What is expected: From the first line of the data below, repeat each line exactly until you reach the line with "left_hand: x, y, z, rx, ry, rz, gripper"; include that line too.

(Collected data)
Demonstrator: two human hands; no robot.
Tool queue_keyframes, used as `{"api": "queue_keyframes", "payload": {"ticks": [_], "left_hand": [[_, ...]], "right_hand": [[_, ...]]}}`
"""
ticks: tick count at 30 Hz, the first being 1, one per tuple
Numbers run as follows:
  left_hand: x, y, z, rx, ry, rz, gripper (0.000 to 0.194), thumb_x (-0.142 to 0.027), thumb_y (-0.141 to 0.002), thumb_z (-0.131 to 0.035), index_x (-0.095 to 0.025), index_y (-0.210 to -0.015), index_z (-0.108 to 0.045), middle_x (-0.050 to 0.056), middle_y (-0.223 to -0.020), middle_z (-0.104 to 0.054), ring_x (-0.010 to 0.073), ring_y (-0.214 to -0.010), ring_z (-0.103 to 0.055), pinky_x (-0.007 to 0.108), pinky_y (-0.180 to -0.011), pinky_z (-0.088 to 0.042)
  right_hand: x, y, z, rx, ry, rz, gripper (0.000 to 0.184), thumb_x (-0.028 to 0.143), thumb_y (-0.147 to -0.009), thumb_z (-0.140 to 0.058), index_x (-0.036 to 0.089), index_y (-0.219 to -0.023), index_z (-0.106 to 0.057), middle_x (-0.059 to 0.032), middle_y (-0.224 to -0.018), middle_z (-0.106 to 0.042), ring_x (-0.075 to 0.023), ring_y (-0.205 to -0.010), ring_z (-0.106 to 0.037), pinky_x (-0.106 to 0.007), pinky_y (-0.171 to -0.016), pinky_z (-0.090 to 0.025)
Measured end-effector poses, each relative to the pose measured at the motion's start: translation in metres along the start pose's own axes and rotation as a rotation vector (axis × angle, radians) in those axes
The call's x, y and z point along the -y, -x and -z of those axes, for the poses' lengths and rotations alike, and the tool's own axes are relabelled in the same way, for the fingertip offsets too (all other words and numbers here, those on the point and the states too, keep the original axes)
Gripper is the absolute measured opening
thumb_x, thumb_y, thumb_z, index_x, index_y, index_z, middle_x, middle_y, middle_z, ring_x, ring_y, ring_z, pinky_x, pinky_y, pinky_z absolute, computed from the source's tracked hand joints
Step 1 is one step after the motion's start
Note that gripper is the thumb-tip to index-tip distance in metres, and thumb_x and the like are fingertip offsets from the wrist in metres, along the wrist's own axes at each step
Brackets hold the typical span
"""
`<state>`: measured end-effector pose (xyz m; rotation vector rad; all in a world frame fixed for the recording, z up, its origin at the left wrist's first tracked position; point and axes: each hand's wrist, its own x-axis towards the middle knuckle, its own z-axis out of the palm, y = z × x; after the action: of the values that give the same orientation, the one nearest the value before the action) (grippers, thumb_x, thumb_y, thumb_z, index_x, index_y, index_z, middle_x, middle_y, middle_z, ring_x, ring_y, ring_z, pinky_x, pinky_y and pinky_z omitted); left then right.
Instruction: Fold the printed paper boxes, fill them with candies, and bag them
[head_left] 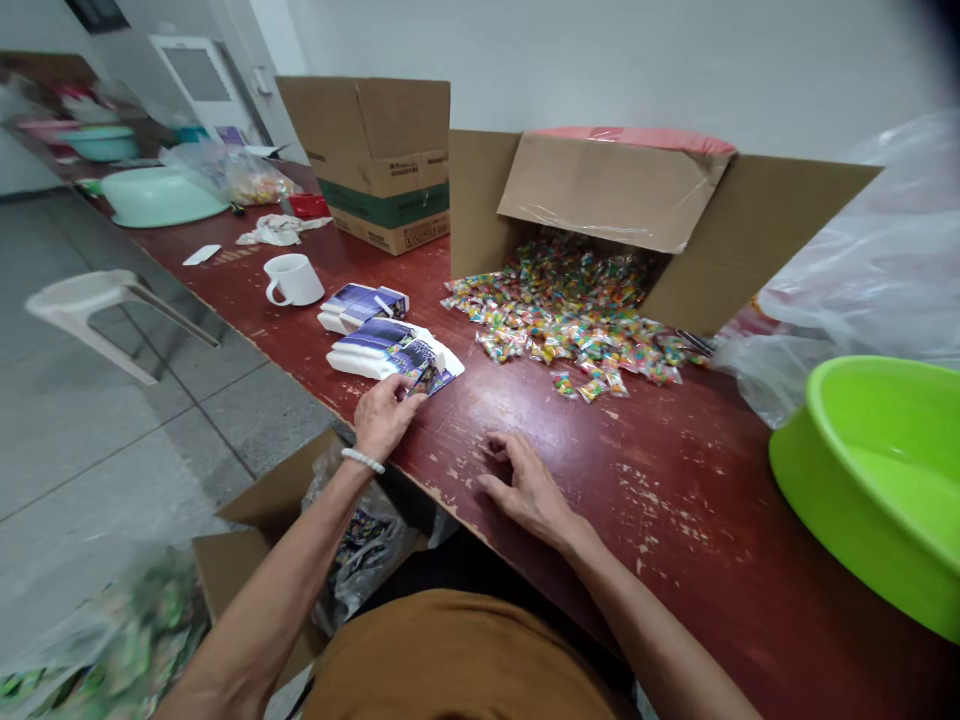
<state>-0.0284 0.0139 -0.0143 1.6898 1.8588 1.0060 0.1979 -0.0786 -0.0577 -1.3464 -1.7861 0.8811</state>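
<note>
So the left hand (386, 415) is right by the near edge of a worn dark red tabletop (570, 520), wrist wearing a white beaded bracelet (363, 460). Its thumb and forefinger are almost together on the right end of a pile of flattened purple-and-white printed cardboard cartons (373, 340), definitely touching it, but I honestly can't tell if they're pinching one carton or just resting there. That pile lies close to the near edge, and a second, smaller stack of purple-and-white cartons (352, 300) sits just beside it, farther from the person. The right hand (529, 490) is over the tabletop in from the same edge, fingers half curled with a gap to the thumb, holding nothing. Out toward the far edge, a big open brown cardboard box (600, 190) has a heap of small clear packets of multicoloured candy (555, 325) spilling out of its mouth onto the tabletop. Left of that there's an upright brown cardboard box with a green band (386, 190), plus a plain white mug (294, 280) nearer the near edge. Over on the right side is a bright lime-green plastic basin (847, 470), pretty much beside some crumpled clear plastic (787, 370).
</note>
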Motion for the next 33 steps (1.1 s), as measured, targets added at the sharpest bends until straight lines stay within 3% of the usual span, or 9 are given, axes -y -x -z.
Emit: {"api": "queue_keyframes", "payload": {"ticks": [4,8,12,15,18,22,27,31,33], "left_hand": [[-0.013,0.023,0.004,0.137,0.26,0.073,0.03,-0.045,-0.068,-0.076,-0.017,-0.074,-0.066,0.001,-0.065,-0.065,0.0155,-0.055,-0.056,0.025,-0.052,-0.04],[-0.034,0.061,0.009,0.629,0.671,0.251,0.035,-0.045,-0.067,-0.081,-0.015,-0.081,-0.068,0.005,-0.07,-0.071,0.0151,-0.054,-0.061,0.024,-0.051,-0.046],[-0.049,0.083,0.009,1.105,0.977,0.238,0.05,-0.047,-0.067,-0.082,-0.014,-0.103,-0.071,0.013,-0.1,-0.073,0.0239,-0.086,-0.071,0.032,-0.079,-0.054],[-0.054,0.09,0.004,1.266,1.076,0.265,0.052,-0.053,-0.063,-0.083,-0.013,-0.095,-0.072,0.016,-0.094,-0.073,0.0274,-0.082,-0.072,0.037,-0.078,-0.055],[-0.057,0.095,-0.001,1.227,1.096,0.256,0.05,-0.052,-0.058,-0.085,-0.014,-0.088,-0.073,0.012,-0.08,-0.073,0.0248,-0.07,-0.07,0.034,-0.067,-0.055],[-0.062,0.096,0.0,1.119,1.04,0.182,0.048,-0.048,-0.054,-0.089,-0.014,-0.083,-0.072,0.008,-0.068,-0.07,0.0212,-0.063,-0.068,0.029,-0.061,-0.052],[-0.067,0.096,-0.001,0.966,0.944,0.181,0.034,-0.039,-0.061,-0.087,-0.014,-0.076,-0.07,0.005,-0.066,-0.068,0.0169,-0.053,-0.063,0.027,-0.053,-0.052],[-0.068,0.099,-0.011,0.802,0.896,0.223,0.03,-0.032,-0.065,-0.085,-0.015,-0.086,-0.071,0.003,-0.068,-0.069,0.0153,-0.056,-0.064,0.026,-0.055,-0.053],[-0.069,0.1,-0.015,0.759,0.872,0.238,0.029,-0.033,-0.067,-0.084,-0.014,-0.082,-0.07,0.002,-0.065,-0.067,0.0136,-0.053,-0.062,0.024,-0.052,-0.051]], "right_hand": [[0.01,-0.015,0.004,-0.17,-0.437,-0.195,0.058,0.038,-0.079,-0.067,0.02,-0.129,-0.047,-0.01,-0.119,-0.061,-0.0179,-0.089,-0.063,-0.037,-0.08,-0.054],[0.029,-0.025,0.012,-0.323,-0.747,-0.172,0.046,0.044,-0.081,-0.066,0.019,-0.118,-0.054,-0.0055,-0.099,-0.069,-0.0167,-0.082,-0.064,-0.03,-0.073,-0.053],[0.047,-0.017,0.022,-0.23,-0.734,-0.088,0.028,0.038,-0.082,-0.066,0.02,-0.104,-0.062,-0.0027,-0.088,-0.069,-0.015,-0.076,-0.063,-0.027,-0.07,-0.052],[0.058,-0.005,0.028,-0.066,-0.722,-0.11,0.03,0.04,-0.087,-0.061,0.023,-0.112,-0.061,-0.0001,-0.083,-0.065,-0.0117,-0.063,-0.058,-0.022,-0.053,-0.047],[0.065,0.004,0.031,0.041,-0.718,-0.092,0.043,0.039,-0.088,-0.061,0.027,-0.128,-0.052,-0.0004,-0.091,-0.065,-0.0106,-0.062,-0.059,-0.02,-0.049,-0.046],[0.069,0.009,0.036,0.01,-0.675,-0.026,0.065,0.032,-0.081,-0.07,0.027,-0.139,-0.041,-0.005,-0.112,-0.065,-0.0156,-0.088,-0.063,-0.027,-0.07,-0.055],[0.068,0.011,0.039,-0.016,-0.73,-0.072,0.064,0.034,-0.076,-0.075,0.025,-0.133,-0.047,-0.0106,-0.122,-0.063,-0.0195,-0.093,-0.064,-0.027,-0.065,-0.055],[0.063,0.013,0.033,0.073,-0.822,-0.18,0.034,0.045,-0.081,-0.069,0.021,-0.104,-0.063,-0.002,-0.083,-0.068,-0.0126,-0.057,-0.06,-0.026,-0.051,-0.051],[0.06,0.013,0.03,0.027,-0.799,-0.212,0.027,0.046,-0.082,-0.066,0.02,-0.089,-0.065,0.0018,-0.066,-0.063,-0.0108,-0.046,-0.053,-0.025,-0.047,-0.048]]}}
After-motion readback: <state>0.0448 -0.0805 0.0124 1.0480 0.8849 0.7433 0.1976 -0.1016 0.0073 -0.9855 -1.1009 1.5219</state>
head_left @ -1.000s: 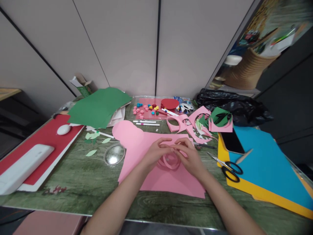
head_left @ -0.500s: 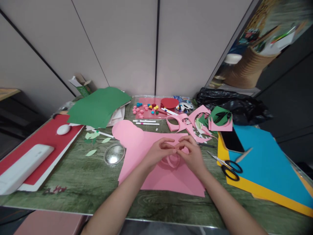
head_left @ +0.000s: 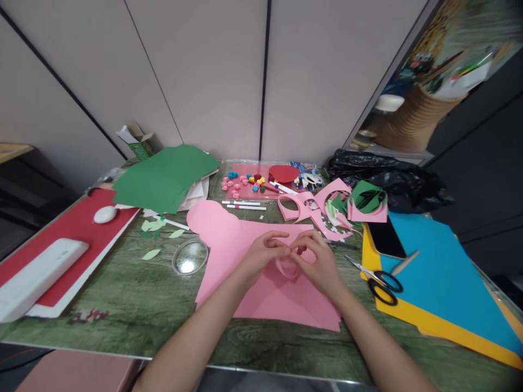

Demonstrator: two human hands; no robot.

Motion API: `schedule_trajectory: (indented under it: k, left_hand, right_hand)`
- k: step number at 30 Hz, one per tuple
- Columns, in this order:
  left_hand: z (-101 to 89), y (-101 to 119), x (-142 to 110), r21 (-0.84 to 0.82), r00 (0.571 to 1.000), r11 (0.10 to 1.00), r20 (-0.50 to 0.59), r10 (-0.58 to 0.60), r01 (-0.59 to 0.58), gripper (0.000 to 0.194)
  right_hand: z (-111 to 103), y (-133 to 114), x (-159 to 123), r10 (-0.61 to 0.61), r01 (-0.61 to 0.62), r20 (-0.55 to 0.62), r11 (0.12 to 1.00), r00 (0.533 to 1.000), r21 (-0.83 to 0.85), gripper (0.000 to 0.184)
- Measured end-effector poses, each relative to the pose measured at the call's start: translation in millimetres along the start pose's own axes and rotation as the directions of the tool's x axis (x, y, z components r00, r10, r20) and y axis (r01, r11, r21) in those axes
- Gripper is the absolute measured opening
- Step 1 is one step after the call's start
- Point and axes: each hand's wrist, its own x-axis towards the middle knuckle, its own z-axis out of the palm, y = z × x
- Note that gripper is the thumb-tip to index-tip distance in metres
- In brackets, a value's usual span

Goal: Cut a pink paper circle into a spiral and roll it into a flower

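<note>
Over a pink paper sheet (head_left: 261,299), my left hand (head_left: 261,257) and my right hand (head_left: 319,262) meet with fingertips pinched close together. Between and below them hangs a curled pink paper strip (head_left: 288,268), partly hidden by the fingers. Both hands grip its upper part; exactly where each fingertip presses is too small to make out. Pink paper circles (head_left: 214,220) overlap the sheet's upper left corner. A roll of clear tape (head_left: 190,257) lies left of the sheet. Scissors with black handles (head_left: 384,286) rest to the right.
Green sheets (head_left: 163,177) and a red sheet (head_left: 104,204) with a white device (head_left: 44,277) lie left. Behind are a clear tray (head_left: 241,169) of small coloured pieces and pink cut-out scraps (head_left: 296,206). Blue paper (head_left: 445,272) and a phone (head_left: 384,237) lie right.
The fingers of my right hand have curled in closer to my left fingertips, and the pink strip has shifted slightly. The view has moved a little; the other things lie as before.
</note>
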Motion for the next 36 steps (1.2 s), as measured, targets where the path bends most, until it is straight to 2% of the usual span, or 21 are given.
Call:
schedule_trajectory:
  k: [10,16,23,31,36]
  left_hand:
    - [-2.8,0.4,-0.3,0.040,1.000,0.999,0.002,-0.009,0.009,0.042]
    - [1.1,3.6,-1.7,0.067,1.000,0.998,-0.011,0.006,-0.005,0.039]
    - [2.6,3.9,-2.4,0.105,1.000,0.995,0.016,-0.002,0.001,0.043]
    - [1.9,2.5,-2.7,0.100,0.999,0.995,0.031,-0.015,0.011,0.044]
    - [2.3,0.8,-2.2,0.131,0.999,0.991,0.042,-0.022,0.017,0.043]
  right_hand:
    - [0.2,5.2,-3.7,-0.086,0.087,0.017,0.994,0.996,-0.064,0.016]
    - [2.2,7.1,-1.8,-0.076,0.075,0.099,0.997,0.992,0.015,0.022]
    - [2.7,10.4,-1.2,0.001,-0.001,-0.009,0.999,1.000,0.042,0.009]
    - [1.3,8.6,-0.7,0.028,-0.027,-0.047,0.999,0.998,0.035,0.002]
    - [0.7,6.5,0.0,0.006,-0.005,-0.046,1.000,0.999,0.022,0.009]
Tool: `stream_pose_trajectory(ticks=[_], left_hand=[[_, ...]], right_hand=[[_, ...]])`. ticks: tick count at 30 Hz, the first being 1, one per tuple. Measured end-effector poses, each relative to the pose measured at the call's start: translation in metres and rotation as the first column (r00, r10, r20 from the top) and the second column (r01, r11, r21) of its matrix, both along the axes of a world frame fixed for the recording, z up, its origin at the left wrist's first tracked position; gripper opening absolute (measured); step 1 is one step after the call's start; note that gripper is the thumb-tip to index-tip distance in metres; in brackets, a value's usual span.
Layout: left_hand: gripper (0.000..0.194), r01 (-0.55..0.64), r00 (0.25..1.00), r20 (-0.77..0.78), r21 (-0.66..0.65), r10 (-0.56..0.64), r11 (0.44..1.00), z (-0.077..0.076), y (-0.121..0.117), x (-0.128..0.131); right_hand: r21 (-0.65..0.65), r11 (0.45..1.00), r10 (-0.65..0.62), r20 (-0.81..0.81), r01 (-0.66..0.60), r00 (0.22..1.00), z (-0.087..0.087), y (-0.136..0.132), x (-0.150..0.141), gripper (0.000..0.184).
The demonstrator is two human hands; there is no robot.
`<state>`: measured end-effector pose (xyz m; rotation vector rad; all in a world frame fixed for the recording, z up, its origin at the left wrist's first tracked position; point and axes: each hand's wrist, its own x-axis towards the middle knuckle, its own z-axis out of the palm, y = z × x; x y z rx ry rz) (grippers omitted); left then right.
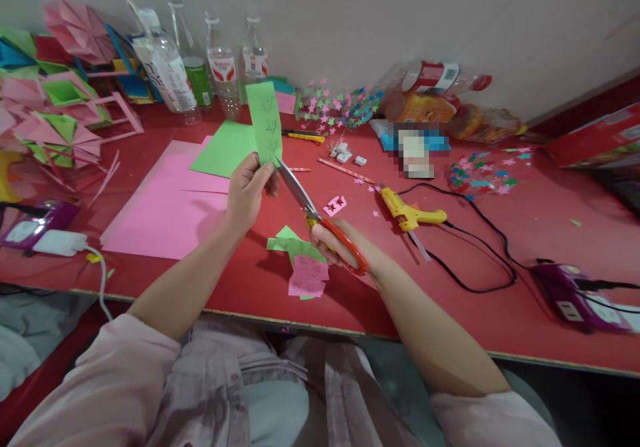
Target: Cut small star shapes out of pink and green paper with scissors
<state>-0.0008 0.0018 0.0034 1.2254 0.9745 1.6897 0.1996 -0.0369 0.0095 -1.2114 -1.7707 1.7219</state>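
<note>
My left hand (251, 186) pinches the lower end of a green paper strip (265, 115) that stands upright with stars drawn on it in dark lines. In my right hand (333, 239) is a pair of scissors (345, 242) with red-orange handles. The blade tips point up and left and meet the strip's lower right edge beside my left fingertips. Below the scissors, green paper pieces (283, 244) and pink paper pieces (306, 277) with drawn stars lie loosely piled on the red table (420, 314).
Pink sheets (155, 214) and a green sheet (225, 150) lie at left. A yellow glue gun (407, 212) with its black cord rests at right, near a purple power strip (575, 297). Bottles (223, 67) line the wall. Paper stars (345, 104) are heaped behind a yellow cutter (307, 136).
</note>
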Motion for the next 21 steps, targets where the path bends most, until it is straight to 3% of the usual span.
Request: stream_pose_trajectory(ticks=[21], left_hand=[[0.023, -0.015, 1.0, -0.008, -0.018, 0.015, 1.0, -0.0023, 0.0026, -0.0012]], right_hand=[[-0.005, 0.999, -0.035, 0.046, 0.035, 0.998, 0.0041, 0.0007, -0.0034, 0.053]])
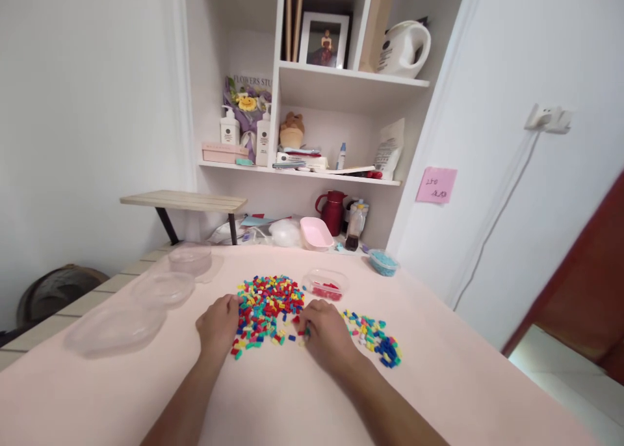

Task response:
Demonstrator: two human hands; no robot.
Tool queue_keyframes, used as `{"api": "queue_keyframes", "payload": {"ticks": [_], "left_hand": [[_, ...]], "right_hand": [[_, ...]]}}`
"""
ticks: tick count at 30 Hz, the first being 1, one per tuple
Numbers run as follows:
  left_hand: x, y, z, rx, ry, rz, gripper (0.000 to 0.194), thumb_x (-0.142 to 0.027), thumb_y (-0.141 to 0.002), thumb_z (-0.131 to 0.035), index_x (-0.095 to 0.025), index_y (-0.210 to -0.015), index_z (-0.108 to 0.045), middle_x (-0.050 to 0.056), middle_y (-0.223 to -0.020), middle_z (-0.104 to 0.054), ring_x (-0.010 to 0.073), ring_y (-0.214 to -0.010), ring_z (-0.103 to 0.055), pinky_x (-0.007 to 0.108), pinky_y (-0.180 to -0.011), pinky_z (-0.088 to 0.042)

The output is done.